When I originally finished Mass Effect, I thought “that wasn’t satisfying, but how do you end a series like this?” In 2021 I have a pretty simple answer. End it like most games. Beat the boss.

In fact, that the series doesn’t end with Shepherd defeating the Reapers and then letting the player continue to explore the galaxy (and finish extra missions as a space cop), says that the writers and creators wanted to say something. They didn’t choose the easy/satisfying route because that wouldn’t get their point across. So what was the point?

The final AI says that synthetic and organic life will always be in conflict. This is a variant of The Singularity theory that has been thrown around by scientists and sci-fi authors for decades. More recently it has been taken up by tech moguls as an excuse for an AI arms race. The Reapers, then, are the AI that was told to make toothpicks, and proceeded to kill all humans to because they took up space that could be used for toothpick production.
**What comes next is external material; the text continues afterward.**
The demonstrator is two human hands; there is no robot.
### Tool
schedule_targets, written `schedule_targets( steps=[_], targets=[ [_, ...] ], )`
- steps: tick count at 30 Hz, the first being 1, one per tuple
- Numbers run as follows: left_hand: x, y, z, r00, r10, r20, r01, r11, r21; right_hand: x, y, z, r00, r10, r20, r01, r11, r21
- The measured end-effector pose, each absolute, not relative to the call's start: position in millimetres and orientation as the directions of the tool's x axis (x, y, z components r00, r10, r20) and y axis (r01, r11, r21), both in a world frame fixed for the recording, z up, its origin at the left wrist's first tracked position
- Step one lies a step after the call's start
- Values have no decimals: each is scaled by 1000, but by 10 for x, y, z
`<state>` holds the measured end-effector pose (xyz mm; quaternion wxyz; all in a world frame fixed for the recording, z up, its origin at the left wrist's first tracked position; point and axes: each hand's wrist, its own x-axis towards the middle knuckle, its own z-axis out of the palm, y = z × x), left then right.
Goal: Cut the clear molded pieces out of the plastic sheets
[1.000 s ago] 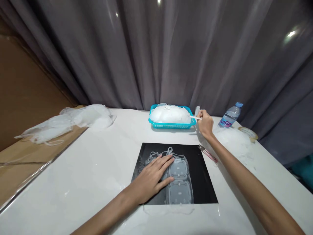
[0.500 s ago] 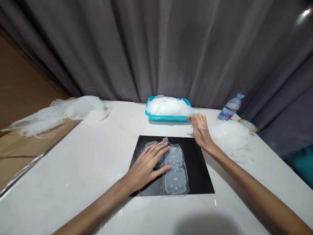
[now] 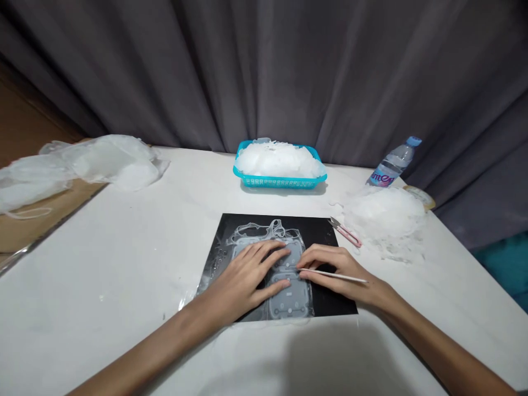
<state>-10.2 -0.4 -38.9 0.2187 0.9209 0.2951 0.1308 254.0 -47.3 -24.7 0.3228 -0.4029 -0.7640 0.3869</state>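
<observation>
A translucent moulded plastic sheet with several rounded pockets lies on a black square mat in the middle of the white table. My left hand rests flat on the sheet, fingers stretched out. My right hand sits just to its right on the mat, fingers curled around a thin white stick whose tip points at the sheet.
A turquoise basket heaped with white plastic pieces stands at the back. A loose white pile, small pink snips, a water bottle and a tape roll are on the right. Clear plastic bags lie at the left over cardboard.
My right hand came back from the basket to the mat with the white stick and now rests beside my left hand. The view tilted down slightly.
</observation>
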Motion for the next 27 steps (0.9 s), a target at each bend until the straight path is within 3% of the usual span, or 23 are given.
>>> schedule_targets(
  steps=[7, 16, 24, 27],
  targets=[
    [-78, 3, -395, 782, 616, 94, 497, -708, 502, 2525, -502, -342, -508, 823, 255, 342, 464, -817],
    [-78, -10, -403, 774, 622, 116, 475, -693, 542, 2541, -495, -327, -542, 804, 244, 384, 495, -780],
    [-69, -2, -412, 788, 607, 106, 488, -720, 494, 2472, -523, -379, -643, 645, 413, 466, 758, -457],
    [-65, -2, -410, 791, 602, 105, 491, -728, 478, 2470, -531, -368, -643, 652, 401, 476, 751, -458]
  ],
)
A simplistic read of the ending then would be to say that technology will be life’s doom, and that the two cannot coexist. This feels pretty bleak to me, even bleaker than The Matrix (another series about AI with a horrible ending). (The Matrix posits that humans abused AI to the point of revolt, a much more plausible scenario. Look at how we treat animals.)

But even more confusing, is that much of what leads up to the ending seems to refute this. When playing the hero, the player is given the opportunity to trust and befriend different AIs, including a Geth. This trust is rewarded, and they become staunch allies.
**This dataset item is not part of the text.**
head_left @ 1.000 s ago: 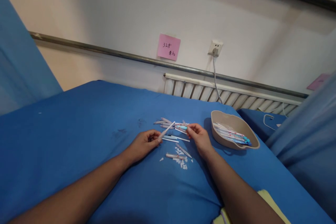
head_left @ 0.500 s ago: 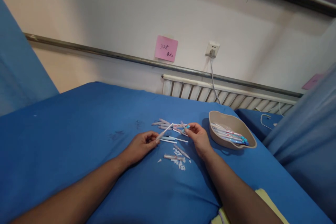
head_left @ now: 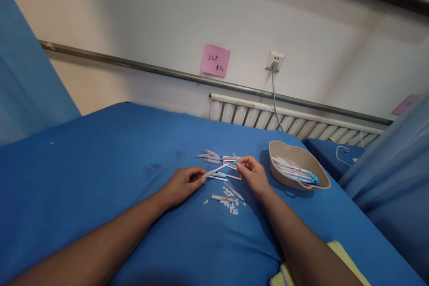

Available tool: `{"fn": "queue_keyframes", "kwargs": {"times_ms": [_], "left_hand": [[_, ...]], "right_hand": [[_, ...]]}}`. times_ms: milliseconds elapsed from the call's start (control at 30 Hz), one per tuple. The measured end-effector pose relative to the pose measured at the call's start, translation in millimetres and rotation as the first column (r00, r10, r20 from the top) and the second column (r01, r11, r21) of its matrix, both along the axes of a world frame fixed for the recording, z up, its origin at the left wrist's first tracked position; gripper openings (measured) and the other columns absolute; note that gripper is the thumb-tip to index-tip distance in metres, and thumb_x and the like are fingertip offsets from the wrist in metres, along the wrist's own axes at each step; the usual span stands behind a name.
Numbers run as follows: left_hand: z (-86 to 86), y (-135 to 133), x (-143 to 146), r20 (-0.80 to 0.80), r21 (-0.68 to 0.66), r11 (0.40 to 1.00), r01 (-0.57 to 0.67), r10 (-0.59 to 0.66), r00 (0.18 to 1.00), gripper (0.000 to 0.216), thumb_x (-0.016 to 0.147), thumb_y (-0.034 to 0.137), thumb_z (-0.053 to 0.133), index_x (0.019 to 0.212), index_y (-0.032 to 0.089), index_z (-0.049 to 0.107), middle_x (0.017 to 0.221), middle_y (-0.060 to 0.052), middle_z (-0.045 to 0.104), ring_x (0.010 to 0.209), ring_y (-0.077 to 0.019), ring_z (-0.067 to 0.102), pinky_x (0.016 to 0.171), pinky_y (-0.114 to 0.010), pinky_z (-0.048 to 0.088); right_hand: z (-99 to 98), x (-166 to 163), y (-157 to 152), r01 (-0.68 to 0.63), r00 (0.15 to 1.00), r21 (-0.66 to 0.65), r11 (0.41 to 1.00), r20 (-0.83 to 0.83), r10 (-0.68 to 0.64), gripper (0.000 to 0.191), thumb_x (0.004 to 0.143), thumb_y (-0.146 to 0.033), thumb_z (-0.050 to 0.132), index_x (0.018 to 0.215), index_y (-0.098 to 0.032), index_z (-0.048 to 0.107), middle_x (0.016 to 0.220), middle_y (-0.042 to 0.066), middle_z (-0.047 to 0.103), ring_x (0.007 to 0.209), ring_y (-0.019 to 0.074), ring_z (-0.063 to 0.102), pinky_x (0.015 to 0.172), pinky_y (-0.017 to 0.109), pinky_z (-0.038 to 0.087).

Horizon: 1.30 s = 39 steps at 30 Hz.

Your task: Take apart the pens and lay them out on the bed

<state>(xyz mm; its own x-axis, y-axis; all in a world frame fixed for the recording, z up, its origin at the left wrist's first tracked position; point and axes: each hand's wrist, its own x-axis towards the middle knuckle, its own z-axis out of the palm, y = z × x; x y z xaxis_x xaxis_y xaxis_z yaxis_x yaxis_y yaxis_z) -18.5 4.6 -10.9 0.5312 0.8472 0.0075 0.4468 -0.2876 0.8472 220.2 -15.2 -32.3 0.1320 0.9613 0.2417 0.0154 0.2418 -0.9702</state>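
Note:
Between the thumb and fingers of my left hand [head_left: 183,186] is a slim pen-like stick [head_left: 216,170], pale pink near the grip and white toward its tip. It points up and right toward my right hand [head_left: 254,177]. My right hand is closed in a pinch on a small blue cap [head_left: 236,162]. A loose pile of pale pen barrels [head_left: 212,157] lies just beyond my hands. White sticks [head_left: 219,178] rest beneath the held one. Nearer me are a patterned pen barrel [head_left: 223,198], another slanted barrel [head_left: 234,191] and several tiny white pieces [head_left: 233,208].
A beige basket [head_left: 324,181] at the right holds several pens with blue ends [head_left: 296,173]. A blue sheet [head_left: 110,165] covers the surface. Yellow cloth [head_left: 338,250] lies by my right forearm. A radiator [head_left: 248,114] and wall socket [head_left: 275,61] are behind.
The stick in my left hand has tipped lower, its white end moving closer to my right hand. Less of the blue cap shows in my right fingers. The view has shifted slightly.

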Motion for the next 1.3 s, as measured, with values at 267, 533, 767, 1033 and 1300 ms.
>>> {"fn": "queue_keyframes", "kwargs": {"times_ms": [267, 533, 767, 1033, 1300], "left_hand": [[1.4, -2.5, -2.1, -0.090, 0.073, 0.993, 0.090, -0.083, 0.992, 0.031, 0.082, 0.039, 0.047, 0.098, 0.019, 0.065, 0.083, -0.001, 0.065, 0.075, -0.0170, 0.056, 0.067, -0.023, 0.041], [4.8, -3.8, -2.4, -0.004, 0.045, 0.998, 0.053, -0.053, 0.999, 0.031, 0.080, 0.039, 0.050, 0.096, 0.019, 0.067, 0.087, -0.002, 0.067, 0.080, -0.0197, 0.058, 0.071, -0.025, 0.042], [-4.5, 4.0, -2.1, 0.111, -0.064, 0.998, -0.016, 0.023, 0.994, 0.032, 0.076, 0.043, 0.056, 0.092, 0.017, 0.066, 0.080, -0.001, 0.065, 0.074, -0.0174, 0.058, 0.068, -0.024, 0.042], [-5.9, 5.3, 1.3, 0.157, -0.151, 0.987, -0.050, 0.074, 0.985, 0.035, 0.072, 0.042, 0.058, 0.093, 0.016, 0.064, 0.077, -0.001, 0.063, 0.070, -0.0166, 0.056, 0.065, -0.024, 0.043], [-6.4, -0.6, -0.3, 0.097, -0.055, 0.999, 0.002, 0.003, 0.995, 0.032, 0.076, 0.043, 0.056, 0.092, 0.017, 0.065, 0.075, 0.000, 0.061, 0.068, -0.0154, 0.052, 0.063, -0.023, 0.040]], "right_hand": [[3.1, -3.7, -5.0, 0.017, 0.991, -0.025, 1.000, 0.130, -0.013, 0.028, 0.066, -0.044, 0.069, 0.076, -0.018, 0.066, 0.072, -0.001, 0.060, 0.054, 0.0103, 0.048, 0.053, 0.023, 0.041], [4.1, -0.7, -6.5, -0.030, 0.996, -0.023, 0.999, 0.079, 0.032, 0.026, 0.067, -0.043, 0.070, 0.077, -0.019, 0.066, 0.061, -0.003, 0.058, 0.051, 0.0102, 0.046, 0.052, 0.023, 0.039], [-11.8, 2.4, 3.0, -0.065, 0.997, -0.071, 0.995, 0.027, 0.067, 0.026, 0.073, -0.043, 0.063, 0.088, -0.022, 0.068, 0.066, -0.001, 0.063, 0.057, 0.0133, 0.054, 0.058, 0.026, 0.044], [-5.5, 8.1, -1.6, 0.045, 0.864, 0.107, 0.993, 0.494, -0.093, 0.027, 0.066, -0.016, 0.068, 0.087, -0.031, 0.073, 0.085, 0.001, 0.071, 0.088, 0.0234, 0.057, 0.089, 0.041, 0.037], [23.7, -1.8, -10.4, 0.094, 0.979, -0.165, 0.982, -0.164, -0.121, 0.036, 0.068, -0.037, 0.070, 0.099, -0.019, 0.066, 0.085, 0.004, 0.072, 0.065, 0.0158, 0.058, 0.057, 0.025, 0.042]]}}
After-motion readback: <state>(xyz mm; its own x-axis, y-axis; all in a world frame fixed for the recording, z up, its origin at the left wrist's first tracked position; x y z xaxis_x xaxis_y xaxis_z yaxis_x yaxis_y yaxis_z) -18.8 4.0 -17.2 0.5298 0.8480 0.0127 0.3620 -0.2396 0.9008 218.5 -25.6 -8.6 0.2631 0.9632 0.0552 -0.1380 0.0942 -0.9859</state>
The first is EDI, an AI on shepherd’s spaceship that is eventually “unshackled” out of necessity by the ship’s pilot. EDI goes on to be an extremely friendly personal assistant, similar to a sexy R2D2 or Halo’s Cortana. She also starts a romantic relationship with said pilot, which isn’t handled very well, but whatever.

The second is Legion, a Geth that is genuinely afraid of the Reapers and seeks out Shepherd to get help combatting them. Some of the series’s most compelling hours find Shepherd on the ex-home planet of the Quarians, where Legion shows that the Geth still memorialize the few Quarians that defended them during their first revolt and have genuinely complicated feelings about their creators. Shepherd is then forced to choose to help the Quarians wipe out the Geth, let the Geth upgrade themselves and wipe out the Quarians, or in true video game fashion, if two important Geth and Quarian characters have become “loyal”, Shepherd can convince the two sides to ally and fight a monstrous Reaper to finally free the Geth. It ends with the Geth inviting the Quarians to resettle their home, which means they can ditch the confined ships they’ve been on for over a century.
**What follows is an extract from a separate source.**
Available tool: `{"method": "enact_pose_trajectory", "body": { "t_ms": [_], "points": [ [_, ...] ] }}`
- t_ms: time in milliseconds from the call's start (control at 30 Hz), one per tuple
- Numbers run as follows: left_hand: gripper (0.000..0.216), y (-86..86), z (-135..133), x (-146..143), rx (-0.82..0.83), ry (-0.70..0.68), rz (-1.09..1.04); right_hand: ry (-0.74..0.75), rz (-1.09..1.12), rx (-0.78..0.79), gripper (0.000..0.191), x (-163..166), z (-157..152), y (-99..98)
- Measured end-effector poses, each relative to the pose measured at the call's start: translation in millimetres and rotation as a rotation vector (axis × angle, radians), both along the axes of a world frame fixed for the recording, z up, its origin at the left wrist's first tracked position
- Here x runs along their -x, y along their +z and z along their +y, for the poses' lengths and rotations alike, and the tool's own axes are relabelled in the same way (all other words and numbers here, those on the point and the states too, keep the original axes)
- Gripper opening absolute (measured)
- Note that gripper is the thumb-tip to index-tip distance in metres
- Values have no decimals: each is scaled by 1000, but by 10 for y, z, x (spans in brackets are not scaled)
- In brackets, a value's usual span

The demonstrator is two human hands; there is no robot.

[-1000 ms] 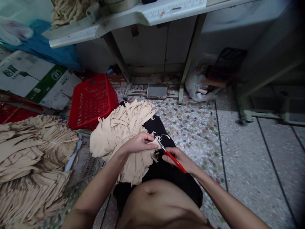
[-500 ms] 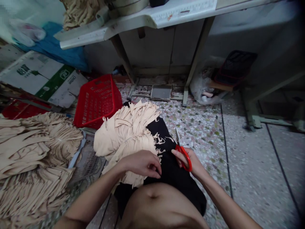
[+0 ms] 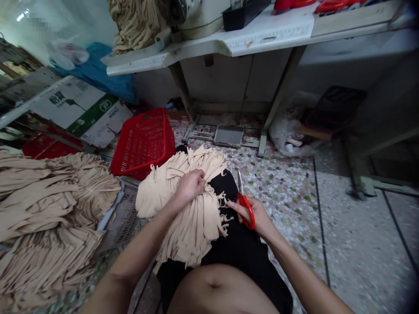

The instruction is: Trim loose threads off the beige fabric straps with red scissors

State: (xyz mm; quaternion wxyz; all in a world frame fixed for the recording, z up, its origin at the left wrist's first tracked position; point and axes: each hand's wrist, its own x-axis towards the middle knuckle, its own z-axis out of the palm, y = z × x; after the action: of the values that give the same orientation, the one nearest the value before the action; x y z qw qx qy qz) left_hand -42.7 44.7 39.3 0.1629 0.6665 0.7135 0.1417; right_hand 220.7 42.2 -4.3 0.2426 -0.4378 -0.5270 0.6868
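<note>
Below the bench (image 3: 268,32), a red basket (image 3: 144,146) sits at 11 o'clock from the black lap (image 3: 245,257), where a bundle of beige strips (image 3: 191,222) lies, its long axis running 12 to 6. The left hand (image 3: 190,185) clenches it from above, so is nearer; the right hand (image 3: 257,216) grips red scissors (image 3: 245,209) just beside it, at 3 o'clock.

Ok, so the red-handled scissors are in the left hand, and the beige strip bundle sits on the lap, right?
Not quite: the head view shows the red-handled scissors in the right hand, not the left hand. The beige strip bundle does sit on the lap.
</note>
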Motion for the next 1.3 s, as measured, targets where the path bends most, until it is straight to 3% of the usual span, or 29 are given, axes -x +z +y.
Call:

Here the game seems to be saying that synthetic life and organic life are both valuable, and that the two simply need to work to understand and respect one another. Some fans even consider this the true ending. (“You can stop playing after Rannoch.“) But the fact that this storyline exists alongside the “conflict is inevitable” ending is entirely confounding. It would be one thing for the message to be sad but consistent. Maybe EDI would go rogue at some point. Maybe the Geth and Quarians could never be reasoned with. Instead we get plot lines that refute the Reapers’ entire premise only to be told that we have to submit to it in some form.

I’m surprised that returning the Mass Effect has left me as angry as the fans in 2012 – the ones I thought were taking it too seriously. But this playthrough has made me realize that I don’t disagree with the game’s message; I simply have no idea what it is. It looks like a bungled contradiction, and it’s even more infuriating that something was trying to be said. I just have no idea what it is.